Antigüedades judías · Flavius Josephus

Capítulo 1 — Sobre Polión y Sameas. Herodes mata a los principales de

Capítulo 155 de 196 · 2 min de lectura

Los amigos de Antígono y el saqueo de la ciudad de sus riquezas. Antonio decapita a Antígono.

1. Cómo Sosio y Herodes tomaron Jerusalén por la fuerza; y además, cómo capturaron a Antígono, ya lo hemos relatado en el libro anterior. Ahora continuaremos con la narración. Y dado que Herodes tenía ahora el gobierno de toda Judea en sus manos, promovió a aquellos ciudadanos comunes que habían estado de su parte, pero nunca dejó de vengarse y castigar cada día a quienes habían elegido estar del lado de sus enemigos. Pero Polión el fariseo, y Sameas, su discípulo, fueron honrados por él por encima de todos los demás; pues cuando Jerusalén fue sitiada, aconsejaron a los ciudadanos que recibieran a Herodes, y por ese consejo fueron bien recompensados. Pero este Polión, en el momento en que Herodes estuvo una vez en juicio de vida o muerte, predijo, a modo de reproche, a Hircano y a los otros jueces, cómo este Herodes, a quien ahora permitían escapar, luego les infligiría castigo a todos; lo cual se cumplió con el tiempo, mientras Dios realizaba las palabras que él había pronunciado.

2. En ese tiempo, Herodes, ya con Jerusalén bajo su poder, se llevó todos los ornamentos reales y despojó a los hombres ricos de lo que habían adquirido; y cuando, por estos medios, reunió una gran cantidad de plata y oro, lo entregó todo a Antonio y a sus amigos que estaban con él.

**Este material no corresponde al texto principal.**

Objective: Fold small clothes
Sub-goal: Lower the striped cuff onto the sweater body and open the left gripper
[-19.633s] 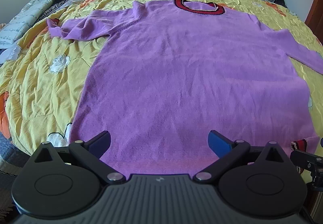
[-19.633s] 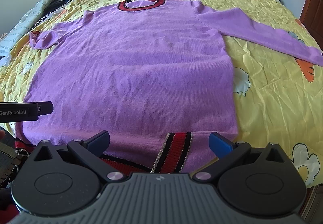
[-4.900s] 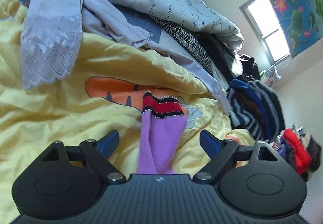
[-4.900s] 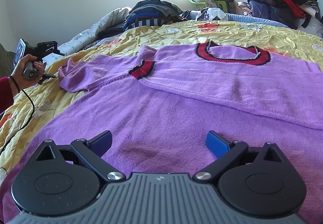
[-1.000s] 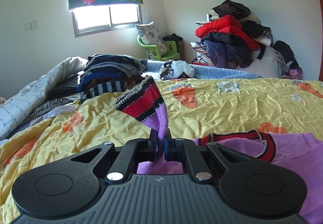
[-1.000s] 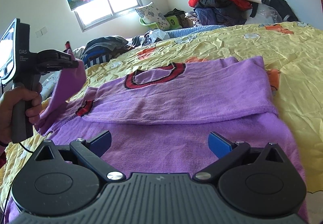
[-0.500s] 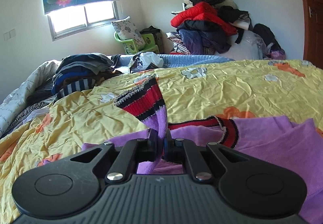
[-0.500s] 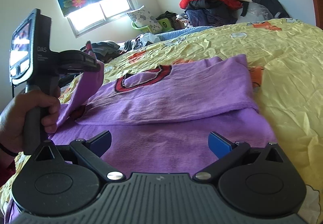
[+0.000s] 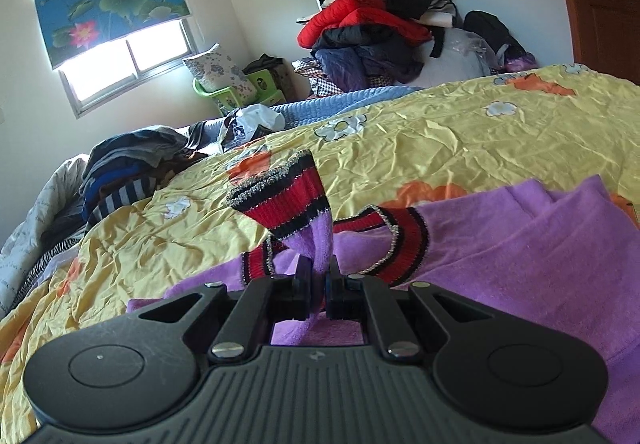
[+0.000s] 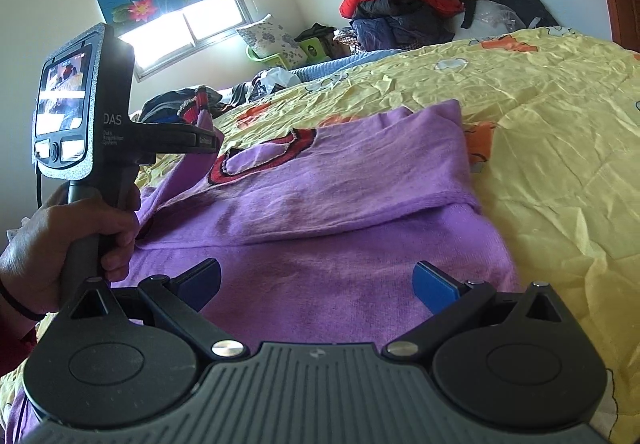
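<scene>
Left wrist view: the left gripper [image 9: 318,286] is seen with its jaws drawn together and clamped on the purple sleeve [image 9: 316,244] of the sweater [image 9: 540,256], just below the red-and-black striped cuff [image 9: 280,192], which stands up past the fingertips. The sleeve is held above the striped collar [image 9: 404,236]; the portion below the pads is hidden by the gripper body. Right wrist view: the right gripper [image 10: 318,282] is shown with its jaws set wide apart, nothing gripped between them, above the sweater body; contact between the blue pads [image 10: 434,284] and the cloth cannot be determined. The sweater is laid on the yellow bedspread [image 10: 560,124], with one sleeve folded across the chest. The left gripper handle is grasped by a hand [image 10: 64,240], partly cut off at the frame edge. The lower hem of the sweater is concealed by the gripper housing.
</scene>
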A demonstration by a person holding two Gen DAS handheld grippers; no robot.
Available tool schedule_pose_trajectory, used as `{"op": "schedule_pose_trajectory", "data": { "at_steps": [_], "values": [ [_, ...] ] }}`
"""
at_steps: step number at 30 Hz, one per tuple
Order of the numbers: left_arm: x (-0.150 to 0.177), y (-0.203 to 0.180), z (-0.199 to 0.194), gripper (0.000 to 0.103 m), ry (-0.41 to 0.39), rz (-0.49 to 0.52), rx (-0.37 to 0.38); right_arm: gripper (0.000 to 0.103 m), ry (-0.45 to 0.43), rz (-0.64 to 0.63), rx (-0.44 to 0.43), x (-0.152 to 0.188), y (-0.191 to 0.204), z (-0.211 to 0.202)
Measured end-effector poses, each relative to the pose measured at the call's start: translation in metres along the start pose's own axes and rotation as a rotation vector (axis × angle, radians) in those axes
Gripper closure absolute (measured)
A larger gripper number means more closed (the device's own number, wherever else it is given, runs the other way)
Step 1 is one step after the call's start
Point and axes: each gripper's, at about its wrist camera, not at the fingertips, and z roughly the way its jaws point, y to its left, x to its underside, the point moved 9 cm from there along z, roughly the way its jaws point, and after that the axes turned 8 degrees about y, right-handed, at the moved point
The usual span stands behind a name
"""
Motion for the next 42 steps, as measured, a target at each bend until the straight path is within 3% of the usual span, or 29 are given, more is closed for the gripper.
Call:
{"op": "schedule_pose_trajectory", "data": {
  "at_steps": [13, 25, 29, 34, 39, 42],
  "values": [
    [-0.003, -0.047, -0.008, 0.096, -0.047, 0.148, 0.039, 0.001, 0.001, 0.014, 0.0, 0.002, -0.005, -0.001],
    [-0.009, -0.086, -0.02, 0.096, -0.086, 0.209, 0.09, 0.001, 0.0, 0.018, 0.001, 0.003, -0.007, -0.002],
    [-0.009, -0.097, -0.016, 0.096, -0.072, 0.225, 0.105, 0.001, 0.0, 0.023, 0.003, 0.004, -0.009, -0.002],
    [0.006, -0.109, -0.002, 0.095, 0.027, 0.266, 0.172, 0.001, 0.0, 0.028, 0.007, 0.005, -0.012, -0.003],
    [0.018, -0.12, -0.004, 0.09, 0.045, 0.328, 0.208, 0.001, 0.004, 0.024, 0.014, 0.005, -0.012, -0.002],
    [0.019, -0.125, -0.009, 0.067, 0.038, 0.348, 0.25, 0.001, 0.006, 0.025, 0.014, 0.006, -0.011, -0.003]
  ]
}}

También mató a cuarenta y cinco de los principales hombres del partido de Antígono, y puso guardias en las puertas de la ciudad para que nada pudiera ser sacado junto con los cadáveres. También registraron a los muertos, y todo lo que se encontraba, ya fuera plata, oro u otro tesoro, era llevado al rey; y no había fin para las miserias que les causó; y esta aflicción se debía en parte a la codicia del príncipe regente, que aún necesitaba más, y en parte al año sabático, que aún continuaba y obligaba al país a permanecer sin cultivar, ya que se nos prohíbe sembrar nuestra tierra en ese año. Ahora bien, cuando Antonio recibió a Antígono como su prisionero, decidió conservarlo para su triunfo; pero al enterarse de que la nación se volvía sediciosa y que, por su odio a Herodes, seguían mostrando buena voluntad hacia Antígono, resolvió decapitarlo en Antioquía, pues de otro modo los judíos no podrían ser apaciguados. Y Estrabón de Capadocia da testimonio de lo que he dicho, cuando dice así: "Antonio ordenó que Antígono el judío fuera llevado a Antioquía y allí decapitado. Y este Antonio me parece que fue el primer hombre que decapitó a un rey, suponiendo que no había otra manera de inclinar la voluntad de los judíos para que aceptaran a Herodes, a quien él había hecho rey en su lugar; pues por ningún tormento podían ser forzados a llamarlo rey, tal era el apego que sentían por su anterior monarca; así que pensó que esta muerte deshonrosa disminuiría el valor que tenían por la memoria de Antígono y, al mismo tiempo, disminuiría el odio que sentían hacia Herodes." Hasta aquí Estrabón.